Ultimately, Silver Girl is a rule-breaking book. The narrator breaks rules and wonders when she’ll be caught. The storytelling breaks rules: we readers try to piece together clues to create a coherent picture of what made the narrator who she is—but in the end, there are shadows that remain, so we guess, and our guesses reveal more about ourselves than what’s explicit in the story. In this column, I try to focus on new writing from the Midwest, so writing about Silver Girl breaks a few of my own rules—although set in the Midwest, Pietrzyk no longer lives here, having left Iowa City, Iowa, years ago for Washington, DC. And the book came out a few years ago, but I just discovered it. I think we need to sing and celebrate the writing that speaks to us, that brings us out of whatever silvered-over thickened skin that’s interfered with our creativities during COVID isolation. For the last few months, I’ve had trouble reading much, and my TBR stack has grown and grown. The fractured narrative of Silver Girl broke through; the sharp eye of the protagonist that berates herself while seeing others so clearly made me want to telescope through time, talk to this fictional woman, tell her she’s seen.

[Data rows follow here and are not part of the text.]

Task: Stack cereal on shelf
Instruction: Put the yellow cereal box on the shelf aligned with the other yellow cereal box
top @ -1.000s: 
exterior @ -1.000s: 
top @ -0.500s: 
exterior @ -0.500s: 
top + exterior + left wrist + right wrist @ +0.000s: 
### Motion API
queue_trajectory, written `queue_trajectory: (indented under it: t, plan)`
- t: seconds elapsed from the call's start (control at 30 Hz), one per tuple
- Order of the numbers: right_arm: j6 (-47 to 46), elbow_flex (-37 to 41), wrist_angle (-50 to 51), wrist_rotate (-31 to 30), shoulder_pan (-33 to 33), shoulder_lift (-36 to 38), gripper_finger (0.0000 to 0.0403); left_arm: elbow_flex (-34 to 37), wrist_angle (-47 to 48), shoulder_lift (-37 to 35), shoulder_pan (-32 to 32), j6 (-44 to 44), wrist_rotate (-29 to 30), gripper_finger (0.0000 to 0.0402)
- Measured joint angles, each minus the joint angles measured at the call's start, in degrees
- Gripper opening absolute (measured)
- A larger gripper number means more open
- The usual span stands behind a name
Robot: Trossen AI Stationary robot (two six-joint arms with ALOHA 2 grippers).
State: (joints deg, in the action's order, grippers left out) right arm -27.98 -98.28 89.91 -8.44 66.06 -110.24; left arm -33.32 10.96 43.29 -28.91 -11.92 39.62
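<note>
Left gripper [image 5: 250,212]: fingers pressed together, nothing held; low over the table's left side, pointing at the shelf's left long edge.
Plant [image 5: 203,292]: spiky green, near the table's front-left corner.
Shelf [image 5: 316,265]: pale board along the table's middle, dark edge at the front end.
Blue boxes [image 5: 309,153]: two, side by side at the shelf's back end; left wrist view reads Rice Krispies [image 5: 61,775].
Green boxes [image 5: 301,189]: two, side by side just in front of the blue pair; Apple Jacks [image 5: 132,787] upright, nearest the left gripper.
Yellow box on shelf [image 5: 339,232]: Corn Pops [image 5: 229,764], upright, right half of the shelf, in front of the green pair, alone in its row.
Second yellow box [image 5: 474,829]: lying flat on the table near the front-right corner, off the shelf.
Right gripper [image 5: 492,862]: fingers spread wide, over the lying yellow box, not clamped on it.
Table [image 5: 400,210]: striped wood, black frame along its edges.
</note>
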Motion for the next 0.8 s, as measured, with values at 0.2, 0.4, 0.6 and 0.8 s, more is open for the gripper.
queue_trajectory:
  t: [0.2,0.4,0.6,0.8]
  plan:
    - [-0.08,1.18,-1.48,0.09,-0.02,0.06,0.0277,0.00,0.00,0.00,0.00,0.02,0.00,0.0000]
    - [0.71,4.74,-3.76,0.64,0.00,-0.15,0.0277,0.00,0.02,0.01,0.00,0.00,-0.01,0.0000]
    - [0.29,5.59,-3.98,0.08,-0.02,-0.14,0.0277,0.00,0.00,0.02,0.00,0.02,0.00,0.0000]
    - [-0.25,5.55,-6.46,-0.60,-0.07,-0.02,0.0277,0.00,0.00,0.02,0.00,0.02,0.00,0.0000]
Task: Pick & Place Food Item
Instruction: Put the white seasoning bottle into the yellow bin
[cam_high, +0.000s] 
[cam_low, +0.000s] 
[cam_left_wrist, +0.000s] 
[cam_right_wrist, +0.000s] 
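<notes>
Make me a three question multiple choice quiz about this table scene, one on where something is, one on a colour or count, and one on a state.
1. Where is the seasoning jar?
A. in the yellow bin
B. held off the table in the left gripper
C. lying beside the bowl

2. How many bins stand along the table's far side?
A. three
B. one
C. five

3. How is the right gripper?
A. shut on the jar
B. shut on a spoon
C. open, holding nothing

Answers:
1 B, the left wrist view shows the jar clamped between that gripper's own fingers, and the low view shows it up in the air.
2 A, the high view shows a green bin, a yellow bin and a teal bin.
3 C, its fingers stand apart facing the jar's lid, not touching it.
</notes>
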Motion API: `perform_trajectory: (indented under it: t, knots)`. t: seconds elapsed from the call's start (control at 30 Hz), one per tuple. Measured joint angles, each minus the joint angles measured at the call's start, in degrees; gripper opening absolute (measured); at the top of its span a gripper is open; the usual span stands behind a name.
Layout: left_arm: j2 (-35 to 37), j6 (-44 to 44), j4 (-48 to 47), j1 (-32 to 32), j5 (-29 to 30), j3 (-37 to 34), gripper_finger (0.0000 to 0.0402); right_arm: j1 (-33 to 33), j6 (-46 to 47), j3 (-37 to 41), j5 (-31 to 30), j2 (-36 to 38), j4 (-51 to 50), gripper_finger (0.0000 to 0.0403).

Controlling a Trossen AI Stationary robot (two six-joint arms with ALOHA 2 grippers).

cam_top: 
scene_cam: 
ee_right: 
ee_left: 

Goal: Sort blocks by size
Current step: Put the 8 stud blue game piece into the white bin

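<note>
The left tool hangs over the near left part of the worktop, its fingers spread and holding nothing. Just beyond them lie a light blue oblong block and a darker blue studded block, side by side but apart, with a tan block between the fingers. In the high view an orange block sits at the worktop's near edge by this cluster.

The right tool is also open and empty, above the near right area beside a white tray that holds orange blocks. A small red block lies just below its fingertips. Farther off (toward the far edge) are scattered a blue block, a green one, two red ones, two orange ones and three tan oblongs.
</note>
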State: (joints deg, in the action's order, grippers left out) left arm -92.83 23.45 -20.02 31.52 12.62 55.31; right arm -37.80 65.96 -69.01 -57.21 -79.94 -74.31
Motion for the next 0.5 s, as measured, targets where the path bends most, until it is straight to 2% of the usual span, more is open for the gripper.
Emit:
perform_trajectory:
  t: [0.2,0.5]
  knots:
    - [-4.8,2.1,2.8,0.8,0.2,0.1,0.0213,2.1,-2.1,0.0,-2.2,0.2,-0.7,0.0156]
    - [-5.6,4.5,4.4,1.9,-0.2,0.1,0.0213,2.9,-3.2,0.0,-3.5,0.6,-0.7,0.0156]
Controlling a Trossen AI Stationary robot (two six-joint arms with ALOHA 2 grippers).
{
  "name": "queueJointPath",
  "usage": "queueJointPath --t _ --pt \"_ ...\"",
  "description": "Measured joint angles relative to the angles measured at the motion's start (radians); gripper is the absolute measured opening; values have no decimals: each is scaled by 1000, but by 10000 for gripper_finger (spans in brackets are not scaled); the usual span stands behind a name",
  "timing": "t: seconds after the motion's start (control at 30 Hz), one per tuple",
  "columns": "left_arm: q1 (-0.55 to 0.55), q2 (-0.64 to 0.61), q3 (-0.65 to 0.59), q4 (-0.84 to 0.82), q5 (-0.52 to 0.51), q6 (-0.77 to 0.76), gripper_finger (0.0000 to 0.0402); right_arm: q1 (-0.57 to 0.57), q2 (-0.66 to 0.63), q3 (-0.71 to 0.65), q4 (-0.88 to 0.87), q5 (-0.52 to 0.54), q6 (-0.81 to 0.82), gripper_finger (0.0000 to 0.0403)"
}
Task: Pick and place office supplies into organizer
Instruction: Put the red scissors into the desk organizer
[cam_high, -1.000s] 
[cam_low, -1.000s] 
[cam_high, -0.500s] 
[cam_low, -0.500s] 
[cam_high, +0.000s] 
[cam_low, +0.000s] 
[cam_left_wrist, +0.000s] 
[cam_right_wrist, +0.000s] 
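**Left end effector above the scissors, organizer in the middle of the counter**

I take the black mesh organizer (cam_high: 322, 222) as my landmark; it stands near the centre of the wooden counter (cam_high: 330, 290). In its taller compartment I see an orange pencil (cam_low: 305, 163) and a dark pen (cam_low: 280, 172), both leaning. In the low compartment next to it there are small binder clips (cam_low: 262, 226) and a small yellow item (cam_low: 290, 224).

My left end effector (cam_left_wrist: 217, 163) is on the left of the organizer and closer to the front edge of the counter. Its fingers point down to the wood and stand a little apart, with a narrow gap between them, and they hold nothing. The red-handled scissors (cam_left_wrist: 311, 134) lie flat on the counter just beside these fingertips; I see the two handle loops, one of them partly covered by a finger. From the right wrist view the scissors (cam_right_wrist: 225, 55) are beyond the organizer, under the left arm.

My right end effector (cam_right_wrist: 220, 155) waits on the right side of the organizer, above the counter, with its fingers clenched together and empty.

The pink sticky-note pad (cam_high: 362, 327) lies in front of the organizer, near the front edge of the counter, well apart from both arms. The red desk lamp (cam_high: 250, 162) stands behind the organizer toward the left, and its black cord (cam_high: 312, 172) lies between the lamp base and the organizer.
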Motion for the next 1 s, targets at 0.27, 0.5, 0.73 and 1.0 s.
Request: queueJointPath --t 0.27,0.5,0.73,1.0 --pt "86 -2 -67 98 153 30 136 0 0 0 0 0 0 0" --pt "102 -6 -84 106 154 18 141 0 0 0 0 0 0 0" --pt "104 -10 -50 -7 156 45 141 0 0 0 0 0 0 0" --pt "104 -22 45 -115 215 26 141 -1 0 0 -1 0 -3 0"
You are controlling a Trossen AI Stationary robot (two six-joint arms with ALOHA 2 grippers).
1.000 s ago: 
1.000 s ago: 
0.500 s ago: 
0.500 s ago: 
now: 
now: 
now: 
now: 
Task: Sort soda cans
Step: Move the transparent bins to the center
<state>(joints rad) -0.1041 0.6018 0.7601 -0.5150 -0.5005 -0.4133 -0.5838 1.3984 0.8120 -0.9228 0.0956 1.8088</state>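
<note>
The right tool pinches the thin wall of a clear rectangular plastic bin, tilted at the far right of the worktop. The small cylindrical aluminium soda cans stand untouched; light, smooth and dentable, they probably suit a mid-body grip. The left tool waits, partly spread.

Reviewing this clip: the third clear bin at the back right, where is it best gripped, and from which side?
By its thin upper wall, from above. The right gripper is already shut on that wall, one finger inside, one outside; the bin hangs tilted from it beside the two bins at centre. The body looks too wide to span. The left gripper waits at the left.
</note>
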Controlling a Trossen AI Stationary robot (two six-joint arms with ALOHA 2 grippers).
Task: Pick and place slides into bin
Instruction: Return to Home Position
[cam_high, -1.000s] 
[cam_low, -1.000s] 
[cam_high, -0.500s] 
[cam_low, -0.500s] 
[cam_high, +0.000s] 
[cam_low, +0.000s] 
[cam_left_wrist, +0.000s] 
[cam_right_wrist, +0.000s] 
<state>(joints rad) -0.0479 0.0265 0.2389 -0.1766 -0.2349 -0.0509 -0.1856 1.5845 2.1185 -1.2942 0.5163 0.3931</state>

A couple of months ago I was talking to dear friend—a sister—and she was telling me about my astrological sign. We were in our cups a bit, and I turned to her and said, “You’re only telling me the good things . . .” We were side by side on a couch, shoulders touching, and she turned her face toward me and said something so true—it could have been painful, but it wasn’t. It was a moment of recognition. There’s a moment like that when the protagonist and Jess are shopping, and rediscover composition books at Osco. It’s another interlude chapter, “Strategies for Survival #4: Lists.” They talk about list making. Jess says, “Like a diary, but quicker.” There’s recognition:

Her eyes locked on to me, into me, like I had breathed a secret out and she had breathed it right in.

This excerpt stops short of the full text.